Aging usually means gray hair. Getting gray hair means deciding whether to dye it another color or not. Many of us have dyed our hair but concerns of cancer-causing ingredients in hair dye can leave us feeling uncertain about whether to continue.
Some studies performed in the 1970s did show cancer in tested animals from certain ingredients called aromatic amines in hair dye. Due to this finding, most manufacturers removed those ingredients by 1980.
According to the National Cancer Institute, some people who used hair dye before they were removed in 1980 do have a higher risk of developing non-Hodgkin lymphoma. (1)
Bladder cancer risk in professional hairdressers has been found in a meta-analysis that reviewed 42 studies. This is due to their occupational exposure, particularly in those who have worked with hair dyes for over 10 years. (2)

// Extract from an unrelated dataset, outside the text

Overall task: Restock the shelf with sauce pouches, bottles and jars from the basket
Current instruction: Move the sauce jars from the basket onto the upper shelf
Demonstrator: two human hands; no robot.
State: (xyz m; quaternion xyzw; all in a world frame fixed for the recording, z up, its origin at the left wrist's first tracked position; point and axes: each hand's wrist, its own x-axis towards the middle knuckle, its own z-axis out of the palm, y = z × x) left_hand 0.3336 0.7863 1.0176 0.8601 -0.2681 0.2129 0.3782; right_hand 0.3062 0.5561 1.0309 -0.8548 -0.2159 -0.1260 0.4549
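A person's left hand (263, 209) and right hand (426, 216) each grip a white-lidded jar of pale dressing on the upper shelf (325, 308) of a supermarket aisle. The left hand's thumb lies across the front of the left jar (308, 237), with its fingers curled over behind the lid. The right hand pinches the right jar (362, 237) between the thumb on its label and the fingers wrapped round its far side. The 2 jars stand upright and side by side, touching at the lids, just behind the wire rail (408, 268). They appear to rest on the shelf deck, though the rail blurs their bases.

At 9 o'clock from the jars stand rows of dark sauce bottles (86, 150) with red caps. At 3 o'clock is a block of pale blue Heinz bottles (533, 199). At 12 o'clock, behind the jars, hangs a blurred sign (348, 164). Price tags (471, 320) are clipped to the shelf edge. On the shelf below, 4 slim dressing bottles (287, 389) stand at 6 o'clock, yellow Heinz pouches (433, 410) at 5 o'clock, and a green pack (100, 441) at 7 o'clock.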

The National Cancer Institute stated that research on hair dyes for personal use did not show increased bladder cancer risk while other studies have shown conflicting results.
Breast cancer risk has not been found to be increased with permanent hair dye use. The Susan G. Komen Foundation website states “cohort and case-control studies have shown the use of permanent hair dyes is not related the risk of breast cancer. A meta-analysis that combined the results of 14 studies confirmed these findings.” (3)

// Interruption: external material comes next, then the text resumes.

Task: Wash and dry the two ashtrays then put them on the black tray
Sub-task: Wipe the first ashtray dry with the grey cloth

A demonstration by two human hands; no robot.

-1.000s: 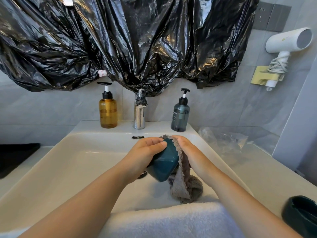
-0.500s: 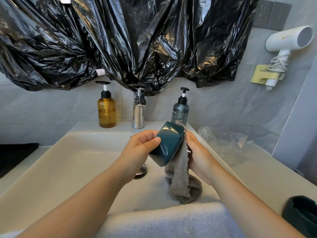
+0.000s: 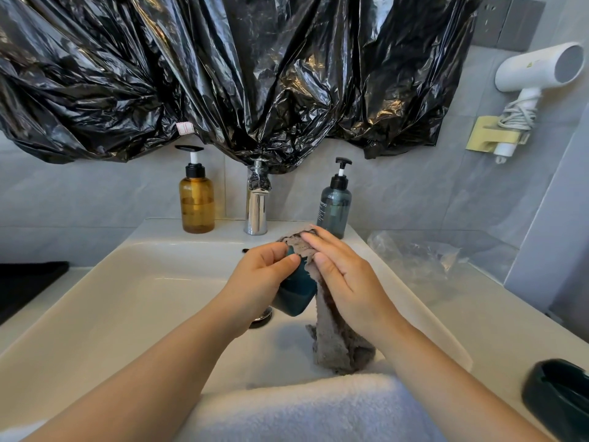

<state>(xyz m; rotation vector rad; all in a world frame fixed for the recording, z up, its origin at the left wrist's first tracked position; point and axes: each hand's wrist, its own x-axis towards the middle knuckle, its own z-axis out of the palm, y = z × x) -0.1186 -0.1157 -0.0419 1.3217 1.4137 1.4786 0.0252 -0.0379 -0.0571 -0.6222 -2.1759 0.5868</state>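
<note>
Over the middle of the sink [image 3: 95,298], the left hand [image 3: 258,282] has its grip closed round the teal ashtray [image 3: 296,295], thumb on the near face and fingers curled over the top edge, holding it tilted above the drain. The right hand [image 3: 344,282] lies flat with straight fingers, pressing the grey cloth [image 3: 341,346] against the ashtray's far side; it grips nothing, and the cloth's loose end hangs down into the basin. To wipe well, I judge the left grip should stay firm on the slick glaze while the right hand works the cloth into the bowl and the rim notches, turning the piece so no face is missed. The ashtray's inside is hidden behind cloth and fingers, so whether it is wet or clean cannot be told. The second ashtray [image 3: 561,397] is cut off at the lower right on the table [image 3: 478,314], and the black tray [image 3: 28,282] shows only partly at the left edge.
</note>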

Risks of hair dye use and leukemia have conflicting results with different outcomes for those who used dye before 1980 and those after. The risk was found to be highest in those using hair dye for over 15 years. The National Cancer Institute stated that no increases were seen among those who have used more recent formulations of hair dye.
A 2005 Italian study indicated that use of black hair dye was associated with increased cancer risk but the study did not collect information on the frequency of hair dye use. (1)
Pregnant mothers are also often concerned about the risk of birth defects from exposure to hair dye. About.com stated that animal studies have shown birth defects from high doses of hair dye, but birth defects have not been linked to human studies.
To err on the side of safety, “Motherisk Program at Toronto’s Hospital for Sick Children recommend that women limit coloring their own hair to three to four times during a pregnancy.” (4)
There are over 5,000 chemicals in permanent hair dye. Some are thought to be carcinogenic but research to prove actual cancer risk is limited and inconsistent. In addition, the research that has been done has not always differentiated between temporary and permanent hair dyes.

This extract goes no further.